How to build a Tiny URL service that scales to billions?

One of the design constraints of Twitter is that every message is limited to 140 characters but if you like to post URLs in your Twitter messages like I do, those 140 characters become very dear. That’s probably why Twitter automatically converts any URLs over about 30 characters to short URLs using the TinyUrl service or any other service . Later on many url shortening services cropped up in the market namely Bitly, Google Url Shortner, Rebrandly etc. Many business also started using them in their marketing campaigns, ad campaigns etc on various channels.

Creating a unique, repeatable identifier for a URL

I think a lot of people’s first instinct might be to go for hashing the URL string — this isn’t a good idea for a few reasons though:

  • Length : Most normal hashing algorithms (say md5) produce long strings, which kind of goes against the point of a url shortener.

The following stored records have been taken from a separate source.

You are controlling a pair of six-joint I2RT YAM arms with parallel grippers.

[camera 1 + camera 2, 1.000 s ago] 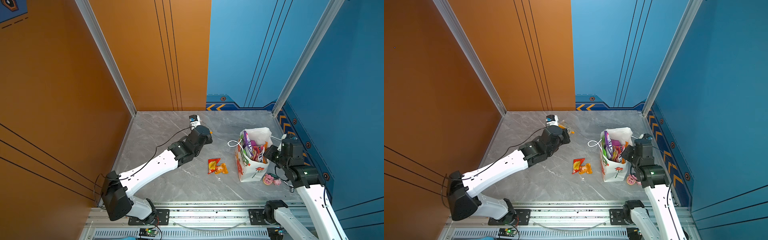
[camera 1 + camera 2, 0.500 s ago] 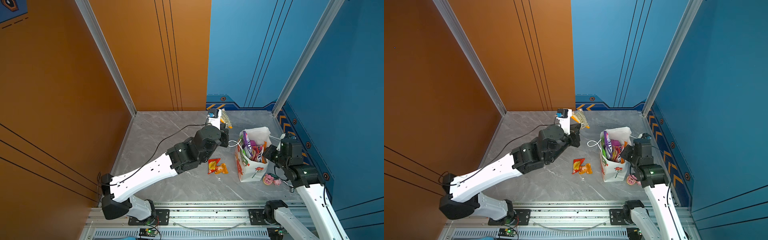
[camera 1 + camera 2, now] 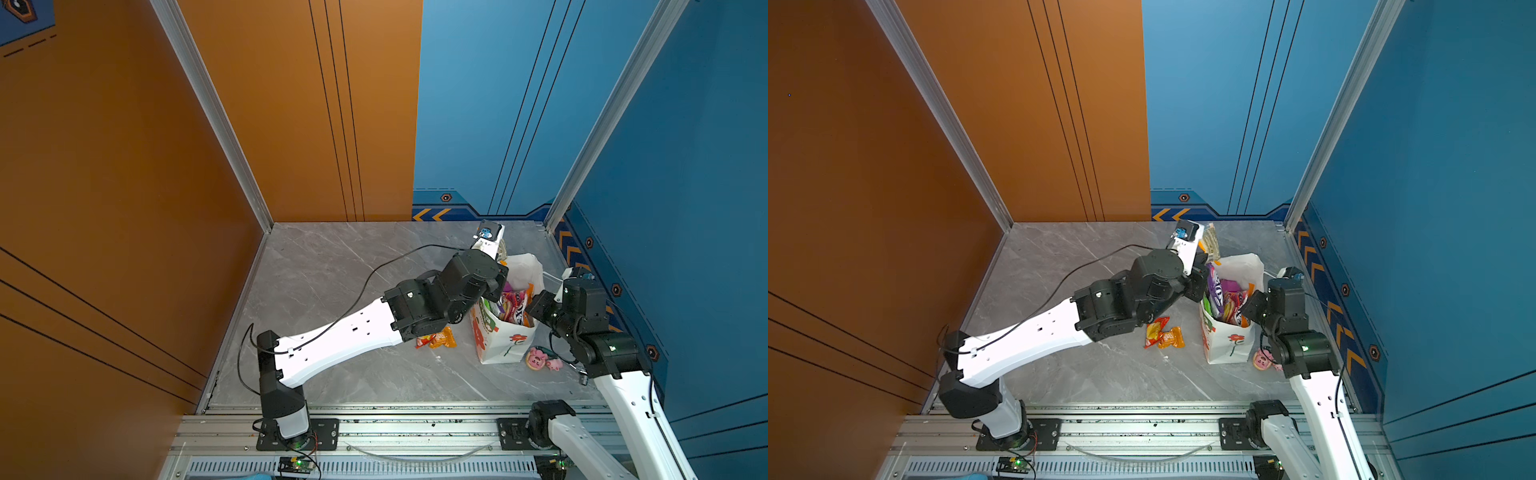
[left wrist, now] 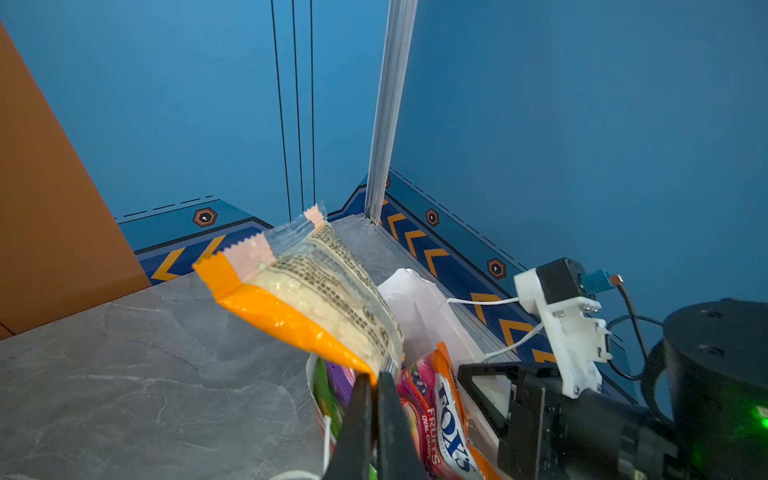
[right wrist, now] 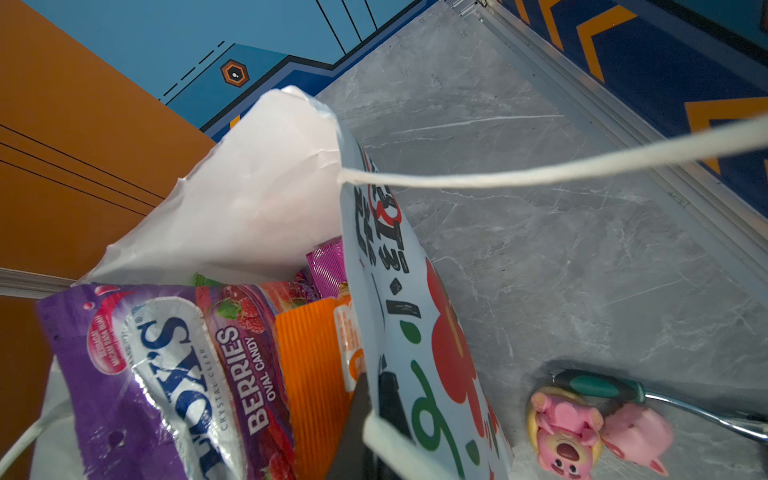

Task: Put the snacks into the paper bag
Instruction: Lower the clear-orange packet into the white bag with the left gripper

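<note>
pink packet (image 4: 440,415) FOX'S FRUITS, purple packet (image 5: 158,365) FOX'S BERRIES

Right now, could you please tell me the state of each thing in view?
paper bag, upright, open, partly filled
orange packet, held aloft by one end
left claw, shut on orange packet
right claw, shut on paper bag's wall
red and orange packets, lying beside paper bag
pink toys, lying beside paper bag

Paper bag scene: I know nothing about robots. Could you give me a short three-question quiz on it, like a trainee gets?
1. True or false: the left gripper is shut on an orange-edged snack packet.
2. The right gripper pinches: A) the paper bag wall, B) a cup, C) nothing.
3. Where do the small red and orange packets lie?
Key: 1 true; 2 A; 3 on the table, outside the bag.
</note>
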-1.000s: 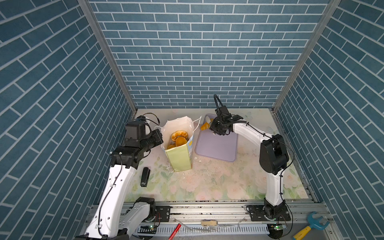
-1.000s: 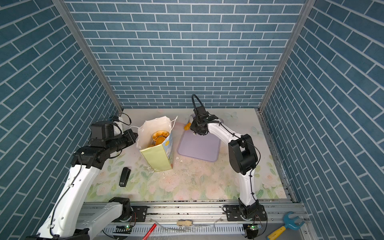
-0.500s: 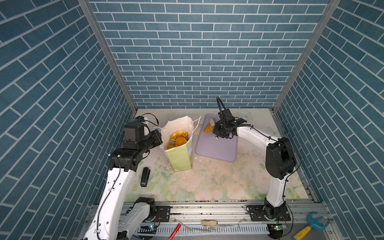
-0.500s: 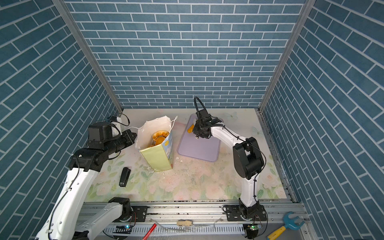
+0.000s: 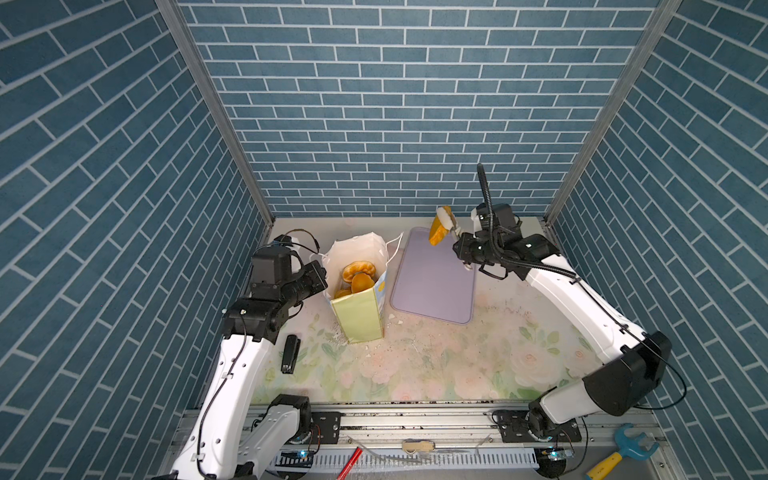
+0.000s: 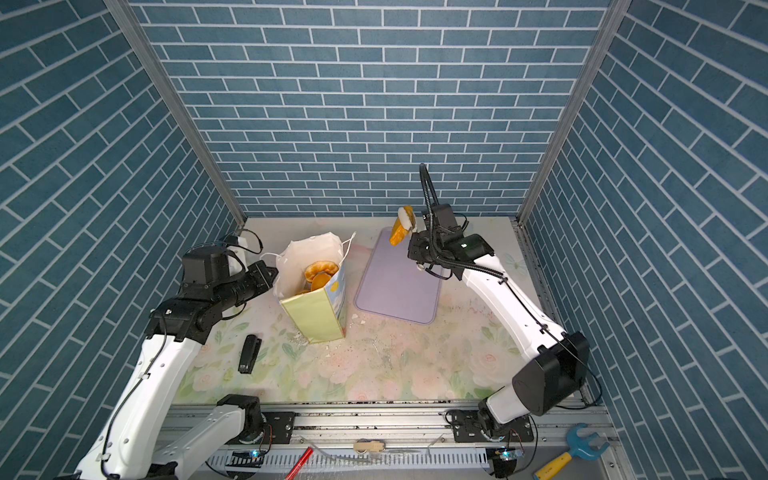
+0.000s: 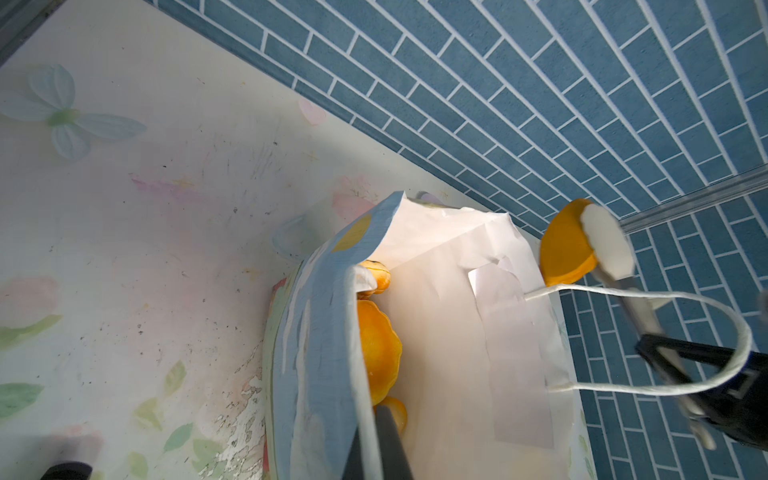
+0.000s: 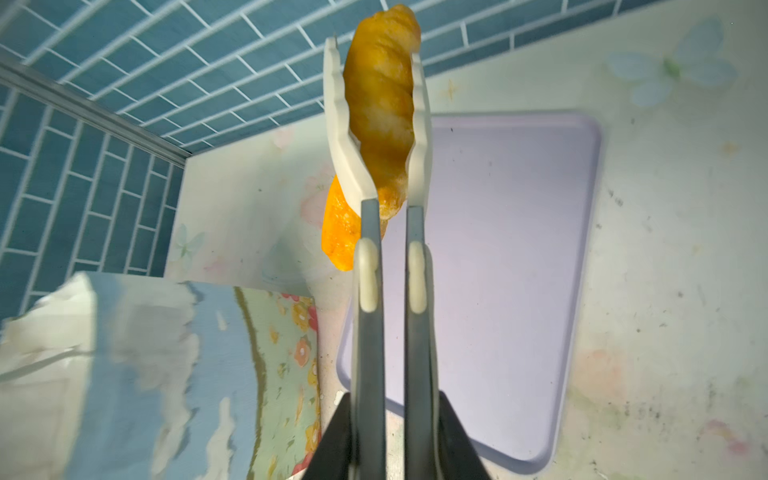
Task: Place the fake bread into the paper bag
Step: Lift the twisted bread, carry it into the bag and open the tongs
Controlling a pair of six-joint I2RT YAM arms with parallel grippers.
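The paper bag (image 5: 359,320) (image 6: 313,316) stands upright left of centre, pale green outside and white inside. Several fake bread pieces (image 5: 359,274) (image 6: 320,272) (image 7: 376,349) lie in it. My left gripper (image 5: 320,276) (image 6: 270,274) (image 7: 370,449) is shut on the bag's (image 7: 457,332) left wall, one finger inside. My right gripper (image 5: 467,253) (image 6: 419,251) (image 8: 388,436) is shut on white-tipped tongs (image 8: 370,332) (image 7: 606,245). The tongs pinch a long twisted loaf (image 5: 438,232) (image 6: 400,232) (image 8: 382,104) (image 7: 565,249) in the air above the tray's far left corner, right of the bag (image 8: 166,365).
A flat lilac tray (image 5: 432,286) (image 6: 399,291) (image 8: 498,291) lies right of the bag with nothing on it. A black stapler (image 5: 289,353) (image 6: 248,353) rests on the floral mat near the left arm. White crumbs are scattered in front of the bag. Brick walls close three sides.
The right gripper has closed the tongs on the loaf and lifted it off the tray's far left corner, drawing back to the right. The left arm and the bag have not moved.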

Today we will discuss how to build and develop a tiny url service. First lets break down into 3 parts , algorithm , design and how to scale and its intricacies.

Algorithm:

We have 62 alpha numeric chars i.e. [a-z 0–9 A-Z], though hyphen(-) and underscore(_) are allowed in a url still we want to avoid them as it would be a bad looking url like http://abc.com/c0--rw_ or http://abc.com/______-.
Following is the simple implementation of base10 to base62 converter, that’s all we need to shorten a url.

With 62 chars and a unique string 7,8,9,10,11 char long we can shorten:

62⁷ = 3,521,614,606,208 urls

62⁸ = 218,340,105,584,896 urls

62⁹ = 13,537,086,546,263,552 urls

62¹⁰ = 839,299,365,868,340,224 urls

62¹¹ = 52,036,560,683,837,093,888 urls

So you can see from above we can generate these 62⁶ = ~5 billion possible strings & 62⁸ = ~218 trillion possible strings and much more depending on need.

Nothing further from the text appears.